The open source dance

While I struggle with my own security demons, Thomas Waldegger emailed to let me know that the BugTraq security alert for WordPress has gone live. I am still getting requests for a patch file for this issue, and would rather that the WordPress team respond to these since the notice has gone public.

This alert does demonstrate how difficult it is to ensure that an application is secure. What happened is that the ping identifier that was sent with a trackback ping was not checked to ensure that it was, indeed, an integer. Based on this, a person could attach a separate subquery to the ping, and use this to, as Thomas put it, be able to re-construct values in the database.

This is something I never would have spotted myself, though I am now alert to the vulnerability. The only problem is that once you’re aware of one type of vulnerability, others are discovered.

You never stop dancing in the open source world. Even when your steps falter, you just got to dance. Most of the time, the crowd doesn’t even see your footwork; about the only time they do, is when you’re dancing out of tune.

Categories
Technology

Securing the form

Wordform’s metadata extensions require form elements with a minimum of a button to push — usually with fields to fill in. These form elements are incorporated into the general gen_metadata.php page, depending on which extension is currently being invoked.

The gen_metadata.php (see source) file accesses the extension directory and outputs a list of available extensions — similar to how plugins work in WordPress. When you click on an option, the file name and post ID is sent, using GET, back to the same page. This is valid REST, as all that’s happening at this point is a query.

The extension file, (see source for one of the extensions) is then included in the page. In this file is the form processing code, and the rest of the form elements necessary to access the appropriate metadata.

The form begins and ends in gen_metadata.php. This file also has several hidden fields for the filename of the extension, the post identifier and URI, as well as a secret token that is also added as a SESSION variable.

How the security for this is all set up:

The register globals variable is turned off, ensuring that I properly pull the values from $_POST or $_GET.

The update is handled through a form POST, so that a GET cannot be triggered by a bot accessing the page contents.

The original page, gen_metadata.php calls code that validates the person’s authentication to access the page, as well as start the session. With this in place, you have to be logged in to access the page.

To prevent a cross-site scripting (XSS) attack, in the metadata files a check is made to ensure that the script is actually included in the gen_metadata.php file located within the application’s admin directory. I then checked this myself using a spoof, as well as cross-site script, and the security worked.

Finally, today, I added a form security token.

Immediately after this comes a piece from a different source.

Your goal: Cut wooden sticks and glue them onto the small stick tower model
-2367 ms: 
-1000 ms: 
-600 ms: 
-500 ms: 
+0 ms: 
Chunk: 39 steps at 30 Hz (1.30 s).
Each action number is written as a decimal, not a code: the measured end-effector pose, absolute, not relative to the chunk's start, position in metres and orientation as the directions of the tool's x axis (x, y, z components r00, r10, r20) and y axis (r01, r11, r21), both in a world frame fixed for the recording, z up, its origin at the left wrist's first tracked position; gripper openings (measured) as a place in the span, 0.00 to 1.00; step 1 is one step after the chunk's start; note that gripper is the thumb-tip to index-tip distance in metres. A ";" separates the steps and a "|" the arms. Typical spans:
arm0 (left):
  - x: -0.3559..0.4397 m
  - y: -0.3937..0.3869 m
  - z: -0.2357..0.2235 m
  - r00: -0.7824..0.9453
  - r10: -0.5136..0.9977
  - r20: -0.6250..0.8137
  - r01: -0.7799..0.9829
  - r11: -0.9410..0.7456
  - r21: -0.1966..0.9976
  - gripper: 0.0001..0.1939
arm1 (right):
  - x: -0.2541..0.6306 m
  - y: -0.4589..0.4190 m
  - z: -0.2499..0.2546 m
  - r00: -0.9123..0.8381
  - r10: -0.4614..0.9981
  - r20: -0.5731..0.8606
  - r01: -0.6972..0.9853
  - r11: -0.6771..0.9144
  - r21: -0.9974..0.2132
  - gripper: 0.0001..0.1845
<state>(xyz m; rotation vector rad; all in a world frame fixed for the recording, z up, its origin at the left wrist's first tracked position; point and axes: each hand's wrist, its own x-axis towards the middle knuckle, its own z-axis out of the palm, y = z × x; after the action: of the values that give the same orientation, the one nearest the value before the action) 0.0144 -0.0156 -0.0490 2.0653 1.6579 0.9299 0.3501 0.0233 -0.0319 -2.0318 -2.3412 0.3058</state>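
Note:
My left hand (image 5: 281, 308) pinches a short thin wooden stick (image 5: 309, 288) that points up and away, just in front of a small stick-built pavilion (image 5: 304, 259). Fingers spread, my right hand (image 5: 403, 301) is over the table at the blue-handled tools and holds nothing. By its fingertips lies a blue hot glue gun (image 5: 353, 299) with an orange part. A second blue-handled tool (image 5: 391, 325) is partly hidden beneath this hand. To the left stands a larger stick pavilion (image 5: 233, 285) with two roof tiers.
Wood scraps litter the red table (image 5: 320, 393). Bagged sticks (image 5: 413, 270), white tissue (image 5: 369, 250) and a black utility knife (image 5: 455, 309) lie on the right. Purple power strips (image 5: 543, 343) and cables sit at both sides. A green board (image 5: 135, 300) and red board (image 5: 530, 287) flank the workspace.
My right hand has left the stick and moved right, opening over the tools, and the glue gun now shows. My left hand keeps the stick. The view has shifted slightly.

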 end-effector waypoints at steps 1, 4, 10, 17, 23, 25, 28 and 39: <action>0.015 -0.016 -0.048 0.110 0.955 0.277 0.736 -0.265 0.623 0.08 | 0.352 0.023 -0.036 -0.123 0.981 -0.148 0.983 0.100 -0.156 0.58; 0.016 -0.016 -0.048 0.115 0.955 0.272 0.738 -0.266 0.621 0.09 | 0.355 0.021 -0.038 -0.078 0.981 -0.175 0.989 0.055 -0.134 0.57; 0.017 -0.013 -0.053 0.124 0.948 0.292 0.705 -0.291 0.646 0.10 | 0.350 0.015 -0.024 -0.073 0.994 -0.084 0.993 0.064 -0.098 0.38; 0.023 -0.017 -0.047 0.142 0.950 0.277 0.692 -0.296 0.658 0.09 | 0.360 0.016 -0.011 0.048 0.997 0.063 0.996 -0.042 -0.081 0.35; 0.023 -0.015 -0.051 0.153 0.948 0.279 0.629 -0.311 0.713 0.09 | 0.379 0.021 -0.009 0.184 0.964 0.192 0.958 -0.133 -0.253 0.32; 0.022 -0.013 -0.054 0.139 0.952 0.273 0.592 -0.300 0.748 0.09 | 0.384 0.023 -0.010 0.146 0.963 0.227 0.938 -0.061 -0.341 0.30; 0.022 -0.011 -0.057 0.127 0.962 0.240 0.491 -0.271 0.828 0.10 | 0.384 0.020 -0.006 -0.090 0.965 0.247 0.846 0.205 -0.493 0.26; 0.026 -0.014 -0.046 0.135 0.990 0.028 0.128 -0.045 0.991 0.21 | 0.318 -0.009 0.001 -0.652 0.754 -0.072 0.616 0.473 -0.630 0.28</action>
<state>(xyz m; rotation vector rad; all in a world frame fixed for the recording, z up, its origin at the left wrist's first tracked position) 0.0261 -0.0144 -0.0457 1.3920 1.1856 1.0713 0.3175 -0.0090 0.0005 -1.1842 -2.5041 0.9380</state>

The code for this is added after the included extension script (so that the session variable is only reset after it’s used to test the validity of the post); the value is added to a form field that’s passed with the other data when the form is submitted.

Question to the PHP developers — what have I missed? What gaps did I leave. Where is the code more complicated, or less, than needed?

Feedback would be appreciated. I would prefer the kind in writing, rather than the kind I have been getting, which has been actual XSS attacks, usually every time I post to the Wordform weblog. These have become a bit wearisome.